In summary- Dots 2 Art Video
As we know, Madhubani paintings have its origin in the ancient historical city of Mithila. Mithila is geographically located in North of India. It had political and cultural connections with its adjoining states in Central India from where it is believed the ancient migrations from India to Australia took place thousands of years ago.
In the coming days, we shall unravel many more interesting facts by digging a few thousand years of historical details and evidences. Can we connect the dots?

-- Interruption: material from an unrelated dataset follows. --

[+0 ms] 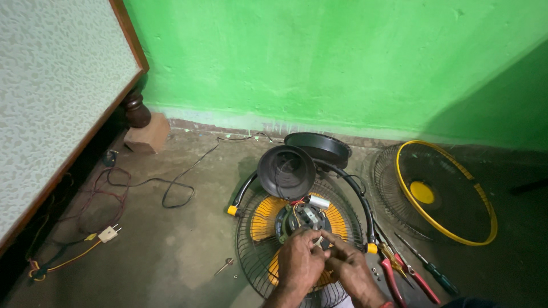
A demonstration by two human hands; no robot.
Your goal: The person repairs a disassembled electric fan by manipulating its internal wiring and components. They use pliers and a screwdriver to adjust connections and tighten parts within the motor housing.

Was there ever a confluence of these two ancient and totemic art forms?
As a noted Madhubani artist said to us about the significance of ‘dots’ in her art form, “The dots…they are everywhere; Connecting them gives the context- a philosophy, a perspective, which endures and renders the power of scattered unitary initiatives and their appearance-as a collective power…”
‘Dots 2 Art: Exploring Indian Madhubani Art From The Backyard Of Australian Dot Painting’, is an Aei4eiA initiative supported by Incredible India, Ministry of Tourism, Government of India.
Sydney, 15 June 2016.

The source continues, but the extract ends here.